You can download the .Rmd file here. You can download the .doc file here.

Purpose

In today’s lab we will focus on understanding and building functions. R is an object oriented programming language, you can create objects in R and assign them specific names. Functions are a type of object which means that the useR has the power to create custom functions, which are saved to names. Functions are a fundamental part of data analysis in R. They help with carrying out coding operations in a swift and precise manner. They help to make workflows more dynamic and customized. Once you know how to build your own functions, coding in R becomes easier and you save a lot of time when analyzing data! It’s one of those skills which demands tall investments and needs time to grow. However once you reach a certain level of growth the yields are sizable and worth all the investment.

Why use functions

Let’s talk a little more about why you would want to invest in this skill of function building?

Functions help in organizing your workflow. They reduce errors and help keep a track of complex tasks.
Functions allow for developing and maintaining algorithms specific to your project.
Functions support reproducibility. If you build a function and embed it in a R package, anyone who is able to download the package is likely to have access to the function.

Components of a function

Functions in R have three components:

body() - the part inside the function
formals() - consist of arguments which direct how you use the function
environment() - location of the function

Let’s consider an example of a function. Compunents of Function

The two arguments in this function are vector and power_value. The function takes inputs for these arguments and spits out the output based on the directions specified in the function. These arguments consist the \(formals\). Next we will need to specify how the inputs of the arguments will be manipulated. The part which specifies the tasks that the function does with the inputs is the \(body\) of the function. The location wherein the function is mapped is the \(environment\). We won’t go into the details of the environment in this lab.

Let’s run the following code to see how this function works.

my_func <- function(vector, power_value){
        transform_vec <- (vector)^power_value
        return(transform_vec)
}

Now let’s look at the components of the function.

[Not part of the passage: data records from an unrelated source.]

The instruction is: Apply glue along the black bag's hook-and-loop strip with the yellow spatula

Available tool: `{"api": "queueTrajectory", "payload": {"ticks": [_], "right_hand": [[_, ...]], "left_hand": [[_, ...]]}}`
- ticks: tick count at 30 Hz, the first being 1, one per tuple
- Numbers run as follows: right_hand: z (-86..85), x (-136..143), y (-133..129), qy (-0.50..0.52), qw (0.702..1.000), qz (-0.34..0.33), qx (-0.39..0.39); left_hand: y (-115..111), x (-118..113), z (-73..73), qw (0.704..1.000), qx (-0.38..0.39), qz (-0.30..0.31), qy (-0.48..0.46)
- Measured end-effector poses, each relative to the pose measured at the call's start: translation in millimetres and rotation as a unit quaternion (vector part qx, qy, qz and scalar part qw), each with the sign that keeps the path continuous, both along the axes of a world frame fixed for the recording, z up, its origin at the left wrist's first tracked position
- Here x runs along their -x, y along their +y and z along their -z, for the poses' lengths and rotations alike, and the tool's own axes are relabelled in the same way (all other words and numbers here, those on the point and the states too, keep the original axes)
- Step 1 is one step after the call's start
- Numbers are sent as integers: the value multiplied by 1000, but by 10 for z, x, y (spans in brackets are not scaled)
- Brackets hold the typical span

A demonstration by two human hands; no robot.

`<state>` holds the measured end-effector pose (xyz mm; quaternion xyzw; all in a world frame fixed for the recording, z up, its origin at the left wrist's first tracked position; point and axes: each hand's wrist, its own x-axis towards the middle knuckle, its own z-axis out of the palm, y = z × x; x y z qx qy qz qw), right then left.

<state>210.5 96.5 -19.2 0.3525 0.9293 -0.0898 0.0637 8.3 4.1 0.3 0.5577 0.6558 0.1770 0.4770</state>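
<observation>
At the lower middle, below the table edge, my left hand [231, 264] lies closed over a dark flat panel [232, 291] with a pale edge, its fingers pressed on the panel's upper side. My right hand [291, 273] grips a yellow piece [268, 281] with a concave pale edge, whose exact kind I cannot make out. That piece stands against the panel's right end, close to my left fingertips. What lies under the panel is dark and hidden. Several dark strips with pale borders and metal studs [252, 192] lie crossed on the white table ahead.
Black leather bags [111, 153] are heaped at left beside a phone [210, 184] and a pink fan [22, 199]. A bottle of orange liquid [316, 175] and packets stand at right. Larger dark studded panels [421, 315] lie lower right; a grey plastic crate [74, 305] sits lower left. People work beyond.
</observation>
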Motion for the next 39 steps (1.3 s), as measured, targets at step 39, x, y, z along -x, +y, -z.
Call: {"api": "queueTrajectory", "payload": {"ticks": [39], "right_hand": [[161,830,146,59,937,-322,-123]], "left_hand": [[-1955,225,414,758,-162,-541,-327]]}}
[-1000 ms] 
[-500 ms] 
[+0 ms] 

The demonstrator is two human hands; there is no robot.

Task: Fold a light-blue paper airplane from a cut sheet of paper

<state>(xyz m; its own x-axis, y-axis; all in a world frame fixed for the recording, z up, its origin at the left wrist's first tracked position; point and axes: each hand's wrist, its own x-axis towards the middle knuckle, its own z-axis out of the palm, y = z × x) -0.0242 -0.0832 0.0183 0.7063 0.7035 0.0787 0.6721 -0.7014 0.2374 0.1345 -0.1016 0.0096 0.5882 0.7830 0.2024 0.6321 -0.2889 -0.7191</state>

#Peeking into the components of the function
formals(my_func)
body(my_func)
environment(my_func)

As you can see you can peek into the structure of the function in R. This allows for understanding the mechanics of how the data is being manipulated as we build the function.

#A vector x 
x <- c(5, 9, 8, 10)

#Applying the function to the vector x
my_func(x, 2)

Let’s build a function together. You studied about z-scores scores last week in lab-2. Recall that they are also called \(standardized\) \(scores\). The formula to compute z-scores is \[ z = \frac{x_i - M}{s} \] Let’s build a function to compute z scores for a vector in R.

Step 1 - identify the input vector In the formula above, \(x_i\) will be the input vector. Let’s build a random input vector x for the purpose of this example. Starting with a made-up input helps to picture and take decisions about the type of data your function will take. I highly recommend starting with this step, but your approach may differ and that’s totally fine.

x <- c(5, 9, 8, 10, 14, 18, 19, 24, 35)

Step 2 - compute values needed
In the formula above you need to compute mean and sd in order to compute the z-score. Let’s compute the mean and sd of the vector x. I will save the values in objects m and s

m = mean(x)
s = sd(x)

Now, you can compute the z-scores

z = ((x - m)/s)

At this point you can see that you have all the elements you need to build a function for computing z-scores.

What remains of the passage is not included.